EXERCISE AIM
I need the number of lines in the following entries that hold the word "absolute", and no other text.

PROVIDED RECORDS
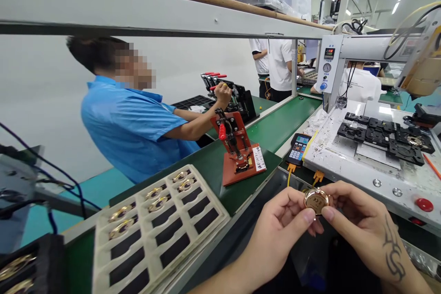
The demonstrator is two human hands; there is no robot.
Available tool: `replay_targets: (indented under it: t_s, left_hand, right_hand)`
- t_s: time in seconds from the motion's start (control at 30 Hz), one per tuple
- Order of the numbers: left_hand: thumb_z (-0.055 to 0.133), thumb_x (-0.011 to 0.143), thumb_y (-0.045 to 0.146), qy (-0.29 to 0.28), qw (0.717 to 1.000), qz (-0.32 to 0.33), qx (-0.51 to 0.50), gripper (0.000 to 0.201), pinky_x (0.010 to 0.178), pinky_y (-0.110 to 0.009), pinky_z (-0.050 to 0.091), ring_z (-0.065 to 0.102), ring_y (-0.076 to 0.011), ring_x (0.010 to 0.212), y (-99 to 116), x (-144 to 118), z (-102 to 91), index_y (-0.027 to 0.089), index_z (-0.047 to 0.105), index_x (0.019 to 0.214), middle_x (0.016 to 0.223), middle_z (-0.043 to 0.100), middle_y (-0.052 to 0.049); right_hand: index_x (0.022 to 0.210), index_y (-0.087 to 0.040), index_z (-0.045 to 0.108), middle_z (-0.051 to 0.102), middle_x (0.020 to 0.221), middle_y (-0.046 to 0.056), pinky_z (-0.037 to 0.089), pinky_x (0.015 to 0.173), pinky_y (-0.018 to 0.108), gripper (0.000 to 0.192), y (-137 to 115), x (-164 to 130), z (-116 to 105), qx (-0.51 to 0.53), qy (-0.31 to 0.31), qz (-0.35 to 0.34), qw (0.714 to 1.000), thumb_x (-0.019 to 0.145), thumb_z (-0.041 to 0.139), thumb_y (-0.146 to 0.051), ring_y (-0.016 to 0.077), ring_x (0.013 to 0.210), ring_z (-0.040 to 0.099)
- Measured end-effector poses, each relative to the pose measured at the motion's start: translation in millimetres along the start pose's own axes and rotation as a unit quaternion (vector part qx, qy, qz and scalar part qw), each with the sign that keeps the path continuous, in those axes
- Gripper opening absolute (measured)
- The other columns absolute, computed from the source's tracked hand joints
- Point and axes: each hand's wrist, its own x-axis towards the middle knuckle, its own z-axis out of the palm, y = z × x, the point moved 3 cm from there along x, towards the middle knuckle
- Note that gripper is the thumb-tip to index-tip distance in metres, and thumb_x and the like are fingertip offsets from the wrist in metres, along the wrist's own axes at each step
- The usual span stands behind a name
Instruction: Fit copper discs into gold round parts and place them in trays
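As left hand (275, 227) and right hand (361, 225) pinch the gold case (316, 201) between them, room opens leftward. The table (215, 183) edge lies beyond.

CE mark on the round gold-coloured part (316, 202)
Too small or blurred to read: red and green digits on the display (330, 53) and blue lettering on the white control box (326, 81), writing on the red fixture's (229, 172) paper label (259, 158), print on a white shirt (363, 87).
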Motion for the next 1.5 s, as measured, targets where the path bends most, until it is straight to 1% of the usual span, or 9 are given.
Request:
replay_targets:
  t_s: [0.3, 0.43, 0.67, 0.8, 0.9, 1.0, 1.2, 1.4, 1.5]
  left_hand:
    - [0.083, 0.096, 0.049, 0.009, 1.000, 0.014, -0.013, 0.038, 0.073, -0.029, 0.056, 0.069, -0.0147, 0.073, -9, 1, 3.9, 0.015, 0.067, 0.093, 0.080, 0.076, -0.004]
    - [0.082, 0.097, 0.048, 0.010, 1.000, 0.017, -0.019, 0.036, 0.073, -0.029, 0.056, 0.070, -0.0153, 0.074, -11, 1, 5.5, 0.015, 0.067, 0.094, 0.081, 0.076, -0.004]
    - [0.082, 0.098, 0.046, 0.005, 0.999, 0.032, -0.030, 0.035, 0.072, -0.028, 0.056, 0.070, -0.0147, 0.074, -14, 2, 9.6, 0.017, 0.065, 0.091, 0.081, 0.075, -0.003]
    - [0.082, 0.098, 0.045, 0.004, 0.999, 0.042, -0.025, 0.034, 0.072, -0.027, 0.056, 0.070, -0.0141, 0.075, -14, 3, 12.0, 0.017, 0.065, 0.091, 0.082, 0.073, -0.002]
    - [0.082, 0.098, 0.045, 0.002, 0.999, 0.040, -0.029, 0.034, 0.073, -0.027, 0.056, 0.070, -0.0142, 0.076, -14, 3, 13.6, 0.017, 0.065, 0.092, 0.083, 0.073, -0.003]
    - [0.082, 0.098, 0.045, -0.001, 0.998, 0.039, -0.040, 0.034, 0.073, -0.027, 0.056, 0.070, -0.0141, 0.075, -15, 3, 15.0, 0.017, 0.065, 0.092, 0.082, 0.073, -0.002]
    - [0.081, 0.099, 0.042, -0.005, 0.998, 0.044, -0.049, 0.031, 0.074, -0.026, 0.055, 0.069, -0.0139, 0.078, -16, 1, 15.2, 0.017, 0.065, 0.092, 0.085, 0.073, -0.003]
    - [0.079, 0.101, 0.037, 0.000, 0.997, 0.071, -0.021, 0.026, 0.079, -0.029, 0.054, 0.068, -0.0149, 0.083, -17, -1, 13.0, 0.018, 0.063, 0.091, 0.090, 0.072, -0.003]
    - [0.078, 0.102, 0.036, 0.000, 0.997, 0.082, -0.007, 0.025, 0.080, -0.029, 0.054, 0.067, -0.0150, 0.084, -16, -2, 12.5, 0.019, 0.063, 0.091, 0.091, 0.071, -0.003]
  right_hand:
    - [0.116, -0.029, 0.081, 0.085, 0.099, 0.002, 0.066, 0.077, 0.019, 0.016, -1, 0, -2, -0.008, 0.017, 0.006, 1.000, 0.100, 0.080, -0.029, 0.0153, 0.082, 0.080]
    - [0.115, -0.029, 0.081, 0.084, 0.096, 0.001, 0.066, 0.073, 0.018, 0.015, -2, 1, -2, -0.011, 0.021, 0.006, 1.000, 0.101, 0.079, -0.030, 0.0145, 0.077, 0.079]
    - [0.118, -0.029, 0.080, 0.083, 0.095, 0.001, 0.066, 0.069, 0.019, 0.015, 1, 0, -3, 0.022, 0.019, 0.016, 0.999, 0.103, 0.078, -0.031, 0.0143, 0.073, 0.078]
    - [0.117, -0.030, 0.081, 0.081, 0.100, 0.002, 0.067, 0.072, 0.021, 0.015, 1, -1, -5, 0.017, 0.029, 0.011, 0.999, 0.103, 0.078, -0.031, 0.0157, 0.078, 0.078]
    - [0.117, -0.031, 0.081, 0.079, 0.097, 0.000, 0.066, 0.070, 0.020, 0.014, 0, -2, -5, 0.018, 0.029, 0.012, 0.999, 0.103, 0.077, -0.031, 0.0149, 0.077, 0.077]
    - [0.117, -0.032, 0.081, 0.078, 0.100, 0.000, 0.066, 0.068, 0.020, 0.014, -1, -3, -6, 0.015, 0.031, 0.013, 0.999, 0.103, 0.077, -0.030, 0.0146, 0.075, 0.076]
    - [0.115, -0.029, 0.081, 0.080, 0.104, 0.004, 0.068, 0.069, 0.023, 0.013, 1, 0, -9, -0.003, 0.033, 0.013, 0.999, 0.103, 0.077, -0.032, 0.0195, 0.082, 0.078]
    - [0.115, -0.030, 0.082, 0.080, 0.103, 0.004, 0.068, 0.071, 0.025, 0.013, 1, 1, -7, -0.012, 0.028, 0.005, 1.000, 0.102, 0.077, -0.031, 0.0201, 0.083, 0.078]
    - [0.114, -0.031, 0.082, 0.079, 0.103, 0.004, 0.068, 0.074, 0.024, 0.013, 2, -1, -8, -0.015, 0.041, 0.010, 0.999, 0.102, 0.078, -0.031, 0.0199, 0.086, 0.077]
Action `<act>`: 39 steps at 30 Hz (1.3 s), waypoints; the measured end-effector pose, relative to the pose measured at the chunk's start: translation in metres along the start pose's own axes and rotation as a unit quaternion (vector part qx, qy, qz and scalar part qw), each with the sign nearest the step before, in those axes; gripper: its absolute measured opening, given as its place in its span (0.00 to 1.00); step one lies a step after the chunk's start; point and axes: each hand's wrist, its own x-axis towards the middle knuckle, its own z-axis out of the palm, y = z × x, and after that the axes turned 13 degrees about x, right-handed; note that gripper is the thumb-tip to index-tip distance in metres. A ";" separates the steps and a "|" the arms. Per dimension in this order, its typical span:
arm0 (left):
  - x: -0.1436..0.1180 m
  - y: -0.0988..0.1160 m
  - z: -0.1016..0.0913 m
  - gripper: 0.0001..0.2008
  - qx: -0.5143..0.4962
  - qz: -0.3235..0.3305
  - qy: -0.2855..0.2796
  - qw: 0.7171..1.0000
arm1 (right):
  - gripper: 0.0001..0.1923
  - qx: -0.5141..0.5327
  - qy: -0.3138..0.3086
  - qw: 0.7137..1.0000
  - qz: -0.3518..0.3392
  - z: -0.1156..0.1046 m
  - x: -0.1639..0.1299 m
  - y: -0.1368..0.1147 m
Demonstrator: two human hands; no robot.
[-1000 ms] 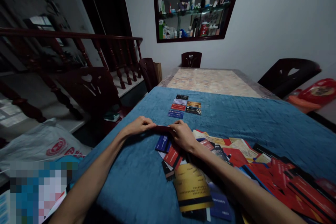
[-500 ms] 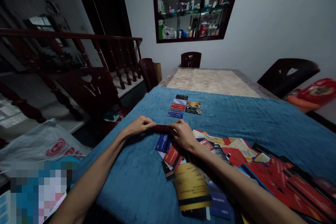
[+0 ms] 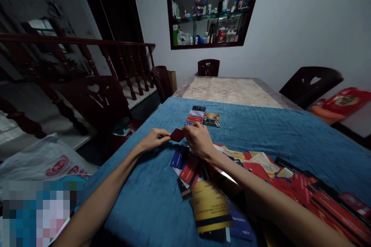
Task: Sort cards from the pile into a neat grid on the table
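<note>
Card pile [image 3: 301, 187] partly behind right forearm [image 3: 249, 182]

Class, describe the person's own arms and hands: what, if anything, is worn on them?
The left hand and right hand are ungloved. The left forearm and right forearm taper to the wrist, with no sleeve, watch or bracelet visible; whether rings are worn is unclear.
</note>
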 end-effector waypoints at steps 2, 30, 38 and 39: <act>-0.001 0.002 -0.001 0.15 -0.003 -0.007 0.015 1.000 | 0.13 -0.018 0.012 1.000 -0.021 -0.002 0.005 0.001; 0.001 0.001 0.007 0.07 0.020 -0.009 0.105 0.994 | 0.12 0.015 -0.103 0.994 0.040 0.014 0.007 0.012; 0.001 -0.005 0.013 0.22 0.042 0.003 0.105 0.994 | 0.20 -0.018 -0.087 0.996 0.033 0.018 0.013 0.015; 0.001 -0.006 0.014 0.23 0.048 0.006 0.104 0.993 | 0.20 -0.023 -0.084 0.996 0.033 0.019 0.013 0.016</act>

TASK ANSWER
3